§ **INSTRUCTIONS FOR THE TASK**
Everything below from the line with "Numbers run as" through the line with "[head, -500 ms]" must be retyped exactly, except the pictures.

§ **SOURCE MATERIAL**

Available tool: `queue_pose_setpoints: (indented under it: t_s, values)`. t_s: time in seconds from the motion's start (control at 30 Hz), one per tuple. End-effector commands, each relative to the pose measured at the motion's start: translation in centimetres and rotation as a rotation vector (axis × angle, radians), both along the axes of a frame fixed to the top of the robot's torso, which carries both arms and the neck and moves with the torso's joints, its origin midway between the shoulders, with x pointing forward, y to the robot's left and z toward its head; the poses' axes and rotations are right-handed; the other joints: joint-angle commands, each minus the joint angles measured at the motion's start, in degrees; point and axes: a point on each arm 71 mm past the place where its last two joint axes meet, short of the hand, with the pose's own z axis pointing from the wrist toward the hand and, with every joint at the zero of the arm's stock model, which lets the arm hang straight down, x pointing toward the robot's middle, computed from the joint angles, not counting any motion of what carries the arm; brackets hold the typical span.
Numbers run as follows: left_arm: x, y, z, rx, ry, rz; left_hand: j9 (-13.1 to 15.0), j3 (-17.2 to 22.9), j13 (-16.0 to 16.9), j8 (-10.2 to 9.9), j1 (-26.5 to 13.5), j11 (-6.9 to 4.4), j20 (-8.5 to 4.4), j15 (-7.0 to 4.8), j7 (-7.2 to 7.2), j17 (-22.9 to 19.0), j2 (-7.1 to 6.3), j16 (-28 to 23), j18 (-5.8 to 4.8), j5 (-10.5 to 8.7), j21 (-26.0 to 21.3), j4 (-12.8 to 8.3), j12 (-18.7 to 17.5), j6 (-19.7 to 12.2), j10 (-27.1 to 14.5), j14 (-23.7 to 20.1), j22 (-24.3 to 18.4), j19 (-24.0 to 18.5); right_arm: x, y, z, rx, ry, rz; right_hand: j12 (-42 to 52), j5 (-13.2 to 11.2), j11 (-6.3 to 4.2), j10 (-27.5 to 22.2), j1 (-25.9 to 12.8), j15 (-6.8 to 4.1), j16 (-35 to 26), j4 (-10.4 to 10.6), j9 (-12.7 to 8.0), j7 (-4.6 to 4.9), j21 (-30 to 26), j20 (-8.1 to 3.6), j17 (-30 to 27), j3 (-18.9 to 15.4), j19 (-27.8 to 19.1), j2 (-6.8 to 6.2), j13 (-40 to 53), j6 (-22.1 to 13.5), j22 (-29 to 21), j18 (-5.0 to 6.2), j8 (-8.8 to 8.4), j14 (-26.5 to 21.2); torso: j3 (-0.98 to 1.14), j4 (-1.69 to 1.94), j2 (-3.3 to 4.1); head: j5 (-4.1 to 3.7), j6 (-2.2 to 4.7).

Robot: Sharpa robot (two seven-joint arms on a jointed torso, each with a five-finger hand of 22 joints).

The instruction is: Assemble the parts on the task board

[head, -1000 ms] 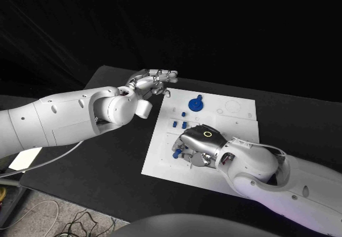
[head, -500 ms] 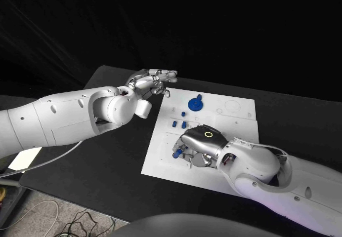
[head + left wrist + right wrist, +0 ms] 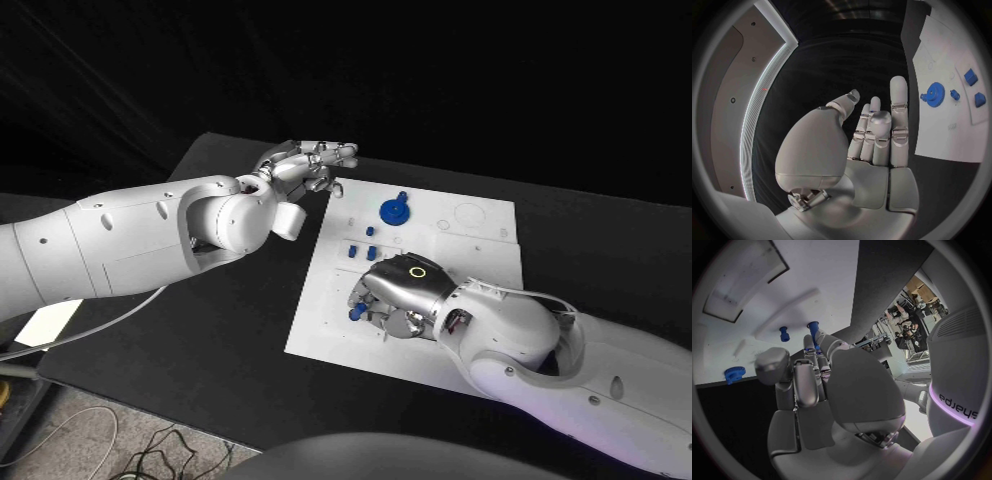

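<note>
The right robot hand point(image 3: 401, 292) rests palm-down on the middle of the task board point(image 3: 462, 238); its fingers are curled toward the board, and whether they hold a part cannot be told. One blue part point(image 3: 356, 312) shows at the fingertips, on the board's near-left area. In the right wrist view two blue pegs point(image 3: 784, 333) stand in the board just beyond the fingers point(image 3: 808, 375), and one blue knurled part point(image 3: 734, 374) lies near the board's edge. One blue gear point(image 3: 395, 211) sits on the board's far half; small blue parts point(image 3: 358, 251) lie between gear and hand. The left robot hand point(image 3: 309, 164) hovers over the tabletop point(image 3: 231, 300) beside the board's far-left corner, fingers extended, holding nothing.
</note>
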Motion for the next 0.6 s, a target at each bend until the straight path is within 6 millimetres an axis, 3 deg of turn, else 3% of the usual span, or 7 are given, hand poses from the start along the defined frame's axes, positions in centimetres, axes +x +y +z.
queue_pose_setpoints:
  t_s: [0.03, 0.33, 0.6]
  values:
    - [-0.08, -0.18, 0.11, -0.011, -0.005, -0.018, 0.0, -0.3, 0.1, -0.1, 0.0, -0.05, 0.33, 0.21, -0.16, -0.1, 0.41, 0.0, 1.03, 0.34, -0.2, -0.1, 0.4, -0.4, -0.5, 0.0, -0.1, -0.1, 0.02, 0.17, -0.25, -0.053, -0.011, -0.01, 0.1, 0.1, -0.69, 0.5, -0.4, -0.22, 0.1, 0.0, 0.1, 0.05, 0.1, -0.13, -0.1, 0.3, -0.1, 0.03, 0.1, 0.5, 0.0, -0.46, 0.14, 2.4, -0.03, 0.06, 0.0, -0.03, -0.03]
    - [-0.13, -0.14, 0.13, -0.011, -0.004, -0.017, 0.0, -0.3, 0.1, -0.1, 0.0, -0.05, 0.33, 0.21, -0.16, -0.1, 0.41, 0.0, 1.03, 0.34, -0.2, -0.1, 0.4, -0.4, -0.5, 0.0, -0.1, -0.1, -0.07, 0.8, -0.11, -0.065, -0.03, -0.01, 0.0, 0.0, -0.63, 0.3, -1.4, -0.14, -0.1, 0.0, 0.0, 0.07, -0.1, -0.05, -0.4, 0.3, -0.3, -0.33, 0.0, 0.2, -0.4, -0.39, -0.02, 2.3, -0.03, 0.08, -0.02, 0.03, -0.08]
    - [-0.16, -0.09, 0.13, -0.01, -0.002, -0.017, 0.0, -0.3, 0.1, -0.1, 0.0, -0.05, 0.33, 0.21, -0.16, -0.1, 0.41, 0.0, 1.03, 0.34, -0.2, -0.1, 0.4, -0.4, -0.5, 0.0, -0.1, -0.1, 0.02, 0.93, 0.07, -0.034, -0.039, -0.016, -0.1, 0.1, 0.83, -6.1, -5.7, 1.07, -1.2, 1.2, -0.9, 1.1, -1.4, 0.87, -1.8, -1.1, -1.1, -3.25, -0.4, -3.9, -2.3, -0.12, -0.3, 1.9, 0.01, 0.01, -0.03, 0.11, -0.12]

§ **ANSWER SECTION**
Numbers run as follows: left_arm: x, y, z, rx, ry, rz; left_hand: j9 (-13.1 to 15.0), j3 (-17.2 to 22.9), j13 (-16.0 to 16.9), j8 (-10.2 to 9.9), j1 (-26.5 to 13.5), j11 (-6.9 to 4.4), j20 (-8.5 to 4.4), j15 (-7.0 to 4.8), j7 (-7.2 to 7.2), j17 (-22.9 to 19.0), j2 (-7.1 to 6.3), j16 (-28 to 23), j18 (-5.8 to 4.8), j5 (-10.5 to 8.7), j21 (-26.0 to 21.3), j4 (-12.8 to 8.3), j12 (-18.7 to 17.5), j6 (-19.7 to 12.2), j10 (-27.1 to 14.5), j14 (-23.7 to 20.1), j22 (-24.3 to 18.4), j19 (-24.0 to 18.5); right_arm: x, y, z, rx, ry, rz; right_hand: j12 (-42 to 52), j5 (-13.2 to 11.2), j11 (-6.3 to 4.2), j10 (-27.5 to 22.2), j1 (-25.9 to 12.8), j15 (-6.8 to 4.1), j16 (-35 to 26), j4 (-10.4 to 10.6), j9 (-12.7 to 8.0), j7 (-4.6 to 4.9), j21 (-30 to 26), j20 (-8.1 to 3.6), j17 (-30 to 27), j3 (-18.9 to 15.4), j19 (-27.8 to 19.1), j2 (-6.8 to 6.2), j13 (-40 to 53), j6 (-22.1 to 13.5), j22 (-29 to 21), j18 (-5.0 to 6.2), j8 (-8.8 to 8.4), j14 (-26.5 to 21.2); torso: j3 (-0.98 to 1.14), j4 (-1.69 to 1.94), j2 (-3.3 to 4.1); head: j5 (-4.1 to 3.7), j6 (-2.2 to 4.7).

Robot: Sharpa robot (two seven-joint arms on a jointed torso, each with a five-finger hand of 22 joints).

The instruction is: Assemble the parts on the task board

[head, -1000 ms] 
[head, -500 ms] 

There is no more output for this exercise.